The HiVir/PASVIL gene pavI is similar to RizA, an l-amino-acid ligase (LAL) from Bacillus subtilis that participates in the biosynthesis of rhizocticin, a phosphonate oligopeptide antibiotic and possess L-arginyl-L-2-amino-5-phosphono-3-cis-pentenoic acid [51]. Although, the functional role of pavI is yet to be characterized in P. ananatis, it may play a role in the formation of anti-microbial secondary metabolites of ‘phosphonate derivatives’. LAL is a member of the ATP-dependent carboxylate–amine/thiol ligase superfamily [52], and catalyzes the ligation reaction which involves an aminoacyl-phosphate intermediate, in an ATP-dependent manner [53]. LALs contain the ATP-grasp fold, which is composed of three conserved domains referred to as the A-domain (N-terminal domain), the B-domain (central domain) and the C-domain (C-terminal domain). These three domains commonly grasp the ATP molecule, and also provide binding sites for the Mg2 + ion and the amino-acid substrate [54].

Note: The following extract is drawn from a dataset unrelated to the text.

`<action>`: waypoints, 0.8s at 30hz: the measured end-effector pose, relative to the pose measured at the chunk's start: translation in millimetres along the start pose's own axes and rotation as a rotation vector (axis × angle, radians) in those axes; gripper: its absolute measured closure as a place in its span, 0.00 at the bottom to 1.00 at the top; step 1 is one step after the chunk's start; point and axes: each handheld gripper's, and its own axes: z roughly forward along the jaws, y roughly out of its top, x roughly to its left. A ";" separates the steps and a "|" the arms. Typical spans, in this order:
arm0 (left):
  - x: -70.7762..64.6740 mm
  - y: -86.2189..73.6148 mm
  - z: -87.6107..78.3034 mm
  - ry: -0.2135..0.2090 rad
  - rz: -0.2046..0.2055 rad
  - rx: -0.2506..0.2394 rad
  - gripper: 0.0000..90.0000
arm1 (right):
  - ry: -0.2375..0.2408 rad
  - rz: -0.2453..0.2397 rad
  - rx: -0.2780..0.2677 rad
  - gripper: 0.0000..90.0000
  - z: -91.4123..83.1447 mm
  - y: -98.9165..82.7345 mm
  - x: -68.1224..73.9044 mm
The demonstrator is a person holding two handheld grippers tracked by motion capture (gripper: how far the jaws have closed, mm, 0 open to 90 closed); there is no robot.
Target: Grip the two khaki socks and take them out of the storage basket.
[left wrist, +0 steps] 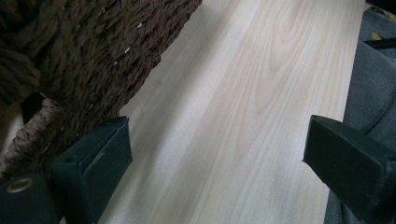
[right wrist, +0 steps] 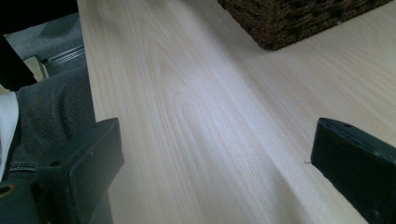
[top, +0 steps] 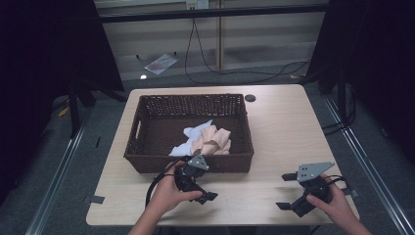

The pan-GWAS approach used in this study did not associate the alt cluster of genes with the onion pathogenic phenotype using the red-scale necrosis assay. This may be because the phenotyping was based only on the necrotic scale clearing assay thathas been shown to be induced by the HiVir/PASVIL cluster [reference]. However, the alt cluster comes into play after the onset of necrosis, when endogenous antimicrobial sulfur compounds are produced by damaged onion cells. In this scenario, the alt cluster helps P. ananatis survive and colonize onion plants. P. ananatis uses 11 alt cluster genes associated with sulfur metabolism to impart tolerance to the thiosulfinate ‘allicin’ that is produced by damaged onion cells [26]. The presence of the alt cluster in 80% (n = 41) of the onion pathogenic strains, and its absence in 67% (n = 20) of the non-pathogenic strains, suggests some potential involvement in bacterial virulence. However, the alt cluster alone is not responsible for the onion pathogenic phenotype, as 33% (n = 10) of the non-pathogenic strains did not exhibit any evidence of pathogenicity in the onion red scale assay despite possessing a completely conserved alt cluster.